Tell für die  Gotthardraststätte Nord

Die Gotthard-Raststätte bei Erstfeld eröffnete Anfang Mai ihren Neubau in Fahrtrichtung Süd. Nach neunmonatiger Bauphase steht nun das architektonisch eindrucksvolle Gebäude, das sich elegant in die Berglandschaft einfügt und die Werte des Kantons Uri authentisch verkörpert. Der Neubau besteht aus hohen, lichtdurchfluteten Räumen aus unbehandeltem Weisstannenholz. Er wurde im Stil der traditionellen Urner Ställe errichtet.

 

Markus Flück hat den Auftrag erhalten, eine Skulptur von Wilhelm Tell mit Sohn Walter zu fertigen. Der klar vorgegebene Stil entspricht ganz seiner Arbeitstechnik. Aus Weymouthskiefer hat er eine Skulptur gesägt und im Detail geschnitzt. Die Positionierung von Wilhelm Tell und Walter ist sehr klassisch. Für die Betrachtenden ist ersichtlich, wie unten die Grobform der Figur entstanden und mit der Kettensäge ausdrucksstark und zu Details ausgearbeitet worden ist. Die starken Konturen nehmen die Formen der beeindruckenden Architektur auf und ziehen die Blicke an.
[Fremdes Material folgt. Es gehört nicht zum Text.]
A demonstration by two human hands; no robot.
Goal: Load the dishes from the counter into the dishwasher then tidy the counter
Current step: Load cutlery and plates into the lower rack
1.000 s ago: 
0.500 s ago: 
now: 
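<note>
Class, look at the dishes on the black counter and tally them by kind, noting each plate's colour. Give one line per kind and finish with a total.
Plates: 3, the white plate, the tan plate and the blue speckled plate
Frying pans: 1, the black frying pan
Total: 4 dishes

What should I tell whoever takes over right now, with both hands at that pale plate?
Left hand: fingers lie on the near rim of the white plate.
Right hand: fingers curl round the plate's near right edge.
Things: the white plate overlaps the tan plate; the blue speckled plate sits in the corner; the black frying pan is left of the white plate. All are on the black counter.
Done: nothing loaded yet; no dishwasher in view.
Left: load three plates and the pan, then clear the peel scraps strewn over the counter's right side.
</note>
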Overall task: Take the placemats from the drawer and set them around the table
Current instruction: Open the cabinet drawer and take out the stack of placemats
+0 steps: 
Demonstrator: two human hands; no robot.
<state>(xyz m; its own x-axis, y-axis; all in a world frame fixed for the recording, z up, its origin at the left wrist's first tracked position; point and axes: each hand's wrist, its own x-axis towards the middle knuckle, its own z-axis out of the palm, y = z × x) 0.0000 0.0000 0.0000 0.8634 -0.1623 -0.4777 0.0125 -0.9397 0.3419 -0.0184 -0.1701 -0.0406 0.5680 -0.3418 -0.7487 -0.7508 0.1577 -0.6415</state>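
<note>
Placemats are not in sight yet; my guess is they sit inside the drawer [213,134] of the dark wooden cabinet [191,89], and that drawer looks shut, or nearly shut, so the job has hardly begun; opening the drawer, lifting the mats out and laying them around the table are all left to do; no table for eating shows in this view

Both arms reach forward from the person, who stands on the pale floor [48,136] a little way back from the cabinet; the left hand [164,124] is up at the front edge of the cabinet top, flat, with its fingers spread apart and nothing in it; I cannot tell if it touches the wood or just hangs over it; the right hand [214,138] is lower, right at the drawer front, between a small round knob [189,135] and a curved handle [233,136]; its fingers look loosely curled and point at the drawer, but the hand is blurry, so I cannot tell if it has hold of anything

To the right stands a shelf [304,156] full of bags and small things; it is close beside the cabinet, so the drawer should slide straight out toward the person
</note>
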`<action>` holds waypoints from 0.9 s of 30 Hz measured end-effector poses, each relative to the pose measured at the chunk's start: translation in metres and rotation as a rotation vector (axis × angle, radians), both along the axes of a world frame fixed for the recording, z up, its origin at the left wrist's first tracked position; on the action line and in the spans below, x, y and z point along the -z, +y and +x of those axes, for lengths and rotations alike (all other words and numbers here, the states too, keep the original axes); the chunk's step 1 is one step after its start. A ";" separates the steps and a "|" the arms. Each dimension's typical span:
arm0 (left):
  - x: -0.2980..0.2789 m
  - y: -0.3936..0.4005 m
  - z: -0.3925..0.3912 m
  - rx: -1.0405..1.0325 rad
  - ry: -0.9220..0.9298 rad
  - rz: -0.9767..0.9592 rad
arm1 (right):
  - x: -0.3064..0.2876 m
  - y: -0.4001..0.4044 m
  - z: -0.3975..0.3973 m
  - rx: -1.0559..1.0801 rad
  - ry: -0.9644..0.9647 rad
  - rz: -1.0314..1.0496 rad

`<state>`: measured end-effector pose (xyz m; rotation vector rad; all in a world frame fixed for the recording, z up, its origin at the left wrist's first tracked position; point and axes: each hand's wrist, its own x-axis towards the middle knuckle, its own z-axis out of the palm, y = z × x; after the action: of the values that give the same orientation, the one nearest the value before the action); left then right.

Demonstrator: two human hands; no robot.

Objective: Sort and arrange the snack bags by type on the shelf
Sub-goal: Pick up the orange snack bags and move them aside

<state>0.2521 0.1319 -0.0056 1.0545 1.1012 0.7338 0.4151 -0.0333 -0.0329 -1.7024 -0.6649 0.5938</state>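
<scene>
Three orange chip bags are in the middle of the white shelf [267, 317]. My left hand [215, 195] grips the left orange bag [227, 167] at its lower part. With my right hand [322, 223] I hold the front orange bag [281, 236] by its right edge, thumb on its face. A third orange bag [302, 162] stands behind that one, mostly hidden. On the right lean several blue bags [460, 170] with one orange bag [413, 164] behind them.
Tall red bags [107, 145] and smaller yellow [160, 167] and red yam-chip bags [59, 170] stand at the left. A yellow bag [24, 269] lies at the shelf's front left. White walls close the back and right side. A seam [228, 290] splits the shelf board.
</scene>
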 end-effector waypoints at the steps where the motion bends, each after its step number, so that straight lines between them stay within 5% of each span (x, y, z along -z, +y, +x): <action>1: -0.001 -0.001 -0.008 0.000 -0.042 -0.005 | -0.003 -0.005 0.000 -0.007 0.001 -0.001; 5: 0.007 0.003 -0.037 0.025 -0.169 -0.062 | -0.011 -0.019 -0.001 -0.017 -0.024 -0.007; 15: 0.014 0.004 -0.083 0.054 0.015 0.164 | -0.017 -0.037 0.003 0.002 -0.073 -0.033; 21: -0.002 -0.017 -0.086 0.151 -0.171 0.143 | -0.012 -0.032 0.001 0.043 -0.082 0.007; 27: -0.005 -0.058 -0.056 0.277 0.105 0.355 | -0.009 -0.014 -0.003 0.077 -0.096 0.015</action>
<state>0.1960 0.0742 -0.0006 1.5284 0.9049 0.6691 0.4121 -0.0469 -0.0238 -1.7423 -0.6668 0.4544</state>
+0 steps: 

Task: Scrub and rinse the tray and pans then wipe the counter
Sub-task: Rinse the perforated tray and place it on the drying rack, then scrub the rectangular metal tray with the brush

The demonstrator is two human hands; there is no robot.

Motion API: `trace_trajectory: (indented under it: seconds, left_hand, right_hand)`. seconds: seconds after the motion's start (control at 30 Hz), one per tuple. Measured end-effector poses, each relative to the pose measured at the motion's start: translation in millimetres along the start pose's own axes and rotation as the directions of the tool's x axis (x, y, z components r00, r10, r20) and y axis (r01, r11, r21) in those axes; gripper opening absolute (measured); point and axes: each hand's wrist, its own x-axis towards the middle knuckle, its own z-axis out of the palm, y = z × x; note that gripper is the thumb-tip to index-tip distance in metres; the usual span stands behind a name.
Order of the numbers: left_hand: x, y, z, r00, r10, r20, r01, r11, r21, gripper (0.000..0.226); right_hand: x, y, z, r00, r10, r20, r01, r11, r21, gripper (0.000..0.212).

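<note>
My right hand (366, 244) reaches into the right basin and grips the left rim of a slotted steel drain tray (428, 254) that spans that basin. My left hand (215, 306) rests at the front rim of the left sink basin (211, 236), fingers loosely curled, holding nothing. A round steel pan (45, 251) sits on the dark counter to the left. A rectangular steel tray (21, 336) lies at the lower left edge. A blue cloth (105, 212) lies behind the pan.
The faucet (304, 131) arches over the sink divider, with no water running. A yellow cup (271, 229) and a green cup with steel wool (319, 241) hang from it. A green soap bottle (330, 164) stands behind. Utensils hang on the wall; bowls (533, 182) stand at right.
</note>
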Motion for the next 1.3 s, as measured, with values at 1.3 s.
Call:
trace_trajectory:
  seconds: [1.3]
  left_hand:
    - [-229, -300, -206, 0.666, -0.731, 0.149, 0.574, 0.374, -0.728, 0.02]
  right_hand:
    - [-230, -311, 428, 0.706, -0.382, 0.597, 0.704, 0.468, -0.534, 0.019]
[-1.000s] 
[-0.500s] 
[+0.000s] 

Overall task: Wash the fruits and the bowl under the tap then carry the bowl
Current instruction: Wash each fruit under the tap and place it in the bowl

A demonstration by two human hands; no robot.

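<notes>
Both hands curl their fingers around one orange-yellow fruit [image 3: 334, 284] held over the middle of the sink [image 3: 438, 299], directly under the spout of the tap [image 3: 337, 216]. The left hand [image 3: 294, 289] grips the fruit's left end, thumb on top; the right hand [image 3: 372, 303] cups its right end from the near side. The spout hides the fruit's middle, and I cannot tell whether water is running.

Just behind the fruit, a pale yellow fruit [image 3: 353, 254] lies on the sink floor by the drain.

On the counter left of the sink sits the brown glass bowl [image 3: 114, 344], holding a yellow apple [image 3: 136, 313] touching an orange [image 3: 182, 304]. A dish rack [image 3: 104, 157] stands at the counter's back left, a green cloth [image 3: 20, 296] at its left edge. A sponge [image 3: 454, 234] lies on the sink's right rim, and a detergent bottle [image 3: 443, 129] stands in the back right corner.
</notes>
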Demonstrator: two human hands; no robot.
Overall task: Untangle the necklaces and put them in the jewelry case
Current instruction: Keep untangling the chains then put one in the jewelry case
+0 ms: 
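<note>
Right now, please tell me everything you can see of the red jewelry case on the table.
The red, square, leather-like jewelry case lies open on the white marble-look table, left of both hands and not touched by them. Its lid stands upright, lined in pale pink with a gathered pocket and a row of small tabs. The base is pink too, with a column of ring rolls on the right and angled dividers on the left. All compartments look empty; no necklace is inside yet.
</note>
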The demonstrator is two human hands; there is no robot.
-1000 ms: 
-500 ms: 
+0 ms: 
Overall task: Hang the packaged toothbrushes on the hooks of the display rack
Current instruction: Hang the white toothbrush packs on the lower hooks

Markus Flück ist eine Skulptur gelungen, die ins Bild mit der imposanten Felswand der Tschingelflue passt.

 

Die Arbeit mit Planung und Erweiterung auf Aussenskulpturen war mit einem Auftritt der Schule für Holzbildhauerei zur Eröffnung der Gotthard-Raststätte verbunden. Der Austausch war interessant, lehrreich und herausfordernd zugleich.